Hi all,
Yesterday I visited a demo event of ableton live in Switzerland. I've
read quite a lot about this thingy in magazines but I never tried it
myself (I don't use windows since 1994 anymore). But man I was really
impressed. This is by far the most intuitive sequencer for all kind of
music I've ever seen.
The concept is a bit hard to describe, if you know trackers from the
good old days imagine that mixed with a real-time timestrecher for all
your samples, a harddisk recording tool and many nice enhancements like
effects, crossfader (dj mixtable like)...

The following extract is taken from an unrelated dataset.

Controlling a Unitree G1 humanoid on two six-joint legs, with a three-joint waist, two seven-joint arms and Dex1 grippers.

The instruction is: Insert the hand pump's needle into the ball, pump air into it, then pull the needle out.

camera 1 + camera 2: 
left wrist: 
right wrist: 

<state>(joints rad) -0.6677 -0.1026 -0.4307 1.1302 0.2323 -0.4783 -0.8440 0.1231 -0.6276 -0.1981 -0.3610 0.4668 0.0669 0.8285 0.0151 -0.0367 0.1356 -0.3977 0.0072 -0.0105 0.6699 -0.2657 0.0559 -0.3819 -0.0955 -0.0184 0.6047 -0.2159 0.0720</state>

The best thing is if you download a demo at
http://www.ableton.de/
("Products->live->demo download") and give it a try, it should also
work inside VirtualPC, VMWare or whatsover. The thingy is quite fast,
even on old machines.
anyway, after trying to find the most intuitive sequencer interface for
years I think I've found that yesterday, too bad it was not my idea ;)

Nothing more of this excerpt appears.